I stood in the bathroom, under the sink washing the car oil out of my hands. Looking at my reflection through the mirror, I suddenly heard footsteps.

It can't be Alessandro, he left a week ago to pick up his grandparents which means only one thing. The girls.

I turned the water off and sighed quietly, I truly don't want to deal with them.

Giving me no choice, the footsteps got louder and I was able to figure how many people were approaching, aside from the obvious high-pitched voice of Julia, Kira walked by her side. They never come here, and I mean never in a lifetime, so having them courageous enough to make contact with me is disturbing. I waited impatiently for them to arrive and get this over with but they seemed hesitant so I did the job for them.

I stormed out of the bathroom when I found them right in front of me. The both stood in shock, eyes widened as if they saw a ghost. Maybe they didn't want to see me.

I took the hint and was about to walk past them when Julia called out my name. I snapped my head at them and there was terror filling their eyes, almost blinding their sight. Julia swallowed every bit of liquid down her throat while Kira stood awkwardly. I seriously have no time for this.

I turned back to leave when Kira told me to wait. This is getting on my nerves.

"What do you want" I spoke coldly towards the two women in front of me, not feeling like taking their bullshit this evening, or any other. "We came to ask if you can help with Alessandro's birthday surprise"

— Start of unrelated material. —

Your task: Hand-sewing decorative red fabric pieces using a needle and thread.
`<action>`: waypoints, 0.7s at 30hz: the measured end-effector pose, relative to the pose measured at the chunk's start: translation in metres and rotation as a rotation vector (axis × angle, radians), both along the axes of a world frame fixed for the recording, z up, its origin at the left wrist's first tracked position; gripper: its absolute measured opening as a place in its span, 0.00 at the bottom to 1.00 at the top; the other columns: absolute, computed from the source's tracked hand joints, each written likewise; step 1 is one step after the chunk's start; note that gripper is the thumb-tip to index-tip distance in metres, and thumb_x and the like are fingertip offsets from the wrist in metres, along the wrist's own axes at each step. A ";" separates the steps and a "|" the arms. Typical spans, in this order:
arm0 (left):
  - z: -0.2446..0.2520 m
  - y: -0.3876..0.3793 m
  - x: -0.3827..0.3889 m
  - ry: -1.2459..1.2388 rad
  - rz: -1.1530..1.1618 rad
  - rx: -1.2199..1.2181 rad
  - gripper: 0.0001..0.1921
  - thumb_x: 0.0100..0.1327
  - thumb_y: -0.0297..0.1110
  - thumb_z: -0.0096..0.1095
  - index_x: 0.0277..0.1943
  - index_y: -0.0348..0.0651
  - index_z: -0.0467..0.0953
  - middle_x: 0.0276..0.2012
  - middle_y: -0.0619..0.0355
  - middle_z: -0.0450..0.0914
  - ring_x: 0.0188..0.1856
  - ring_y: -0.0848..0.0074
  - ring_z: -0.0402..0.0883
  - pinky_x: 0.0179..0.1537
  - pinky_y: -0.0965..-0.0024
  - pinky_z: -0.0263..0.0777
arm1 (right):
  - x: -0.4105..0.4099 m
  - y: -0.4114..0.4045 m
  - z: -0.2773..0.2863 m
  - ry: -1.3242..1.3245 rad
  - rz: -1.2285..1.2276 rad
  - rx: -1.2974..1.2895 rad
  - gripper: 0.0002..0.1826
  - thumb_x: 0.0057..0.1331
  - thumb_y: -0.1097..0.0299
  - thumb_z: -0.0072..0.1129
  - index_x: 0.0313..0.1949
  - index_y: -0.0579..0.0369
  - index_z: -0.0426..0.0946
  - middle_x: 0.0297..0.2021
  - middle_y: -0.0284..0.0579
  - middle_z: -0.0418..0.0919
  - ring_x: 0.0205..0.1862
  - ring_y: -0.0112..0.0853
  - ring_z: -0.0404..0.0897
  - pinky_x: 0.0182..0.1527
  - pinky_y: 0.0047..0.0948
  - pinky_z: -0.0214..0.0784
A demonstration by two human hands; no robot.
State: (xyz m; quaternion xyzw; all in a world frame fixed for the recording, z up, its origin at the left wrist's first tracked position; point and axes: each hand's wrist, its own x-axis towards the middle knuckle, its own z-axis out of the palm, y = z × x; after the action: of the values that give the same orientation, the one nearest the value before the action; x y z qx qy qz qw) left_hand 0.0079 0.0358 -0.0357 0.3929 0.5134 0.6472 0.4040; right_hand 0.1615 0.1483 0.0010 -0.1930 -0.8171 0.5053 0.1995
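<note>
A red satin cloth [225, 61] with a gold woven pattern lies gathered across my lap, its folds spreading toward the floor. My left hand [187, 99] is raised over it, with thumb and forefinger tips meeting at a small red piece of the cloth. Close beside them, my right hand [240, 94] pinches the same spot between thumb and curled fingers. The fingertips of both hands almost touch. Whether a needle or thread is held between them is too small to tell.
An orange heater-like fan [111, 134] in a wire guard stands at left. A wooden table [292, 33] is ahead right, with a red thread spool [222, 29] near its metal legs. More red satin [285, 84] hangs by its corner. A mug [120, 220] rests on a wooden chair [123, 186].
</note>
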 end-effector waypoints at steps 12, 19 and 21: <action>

Of course. I took a deep breath in, rethinking every decision I could make. If I say yes then I have to associate myself with these people, along with Dante, Emilion and the DeVille who hates my guts. But if I say no, doesn't that make me a bad partner?

What have I gotten myself into.

At the moment, I wasn't certain so I gave them a quick nod and disappeared before they attempted to stop me again.

I pulled my hoodie on my head and walked down the hallways with both my hands in my pockets. Alessandro left about a week ago, he told me it would only take a day to bring his grandparents here but I'm sure something happened. It killed me inside out not knowing what's going on, however I had to stay down since he asked me to cover his work up until he's back. No one is supposed to know his grandparents will land in Italy, it's too dangerous knowing the Russians still roam around Italy. He didn't inform anyone he's leaving aside from me and Dante in case anything happens and as you can see, something definitely happened.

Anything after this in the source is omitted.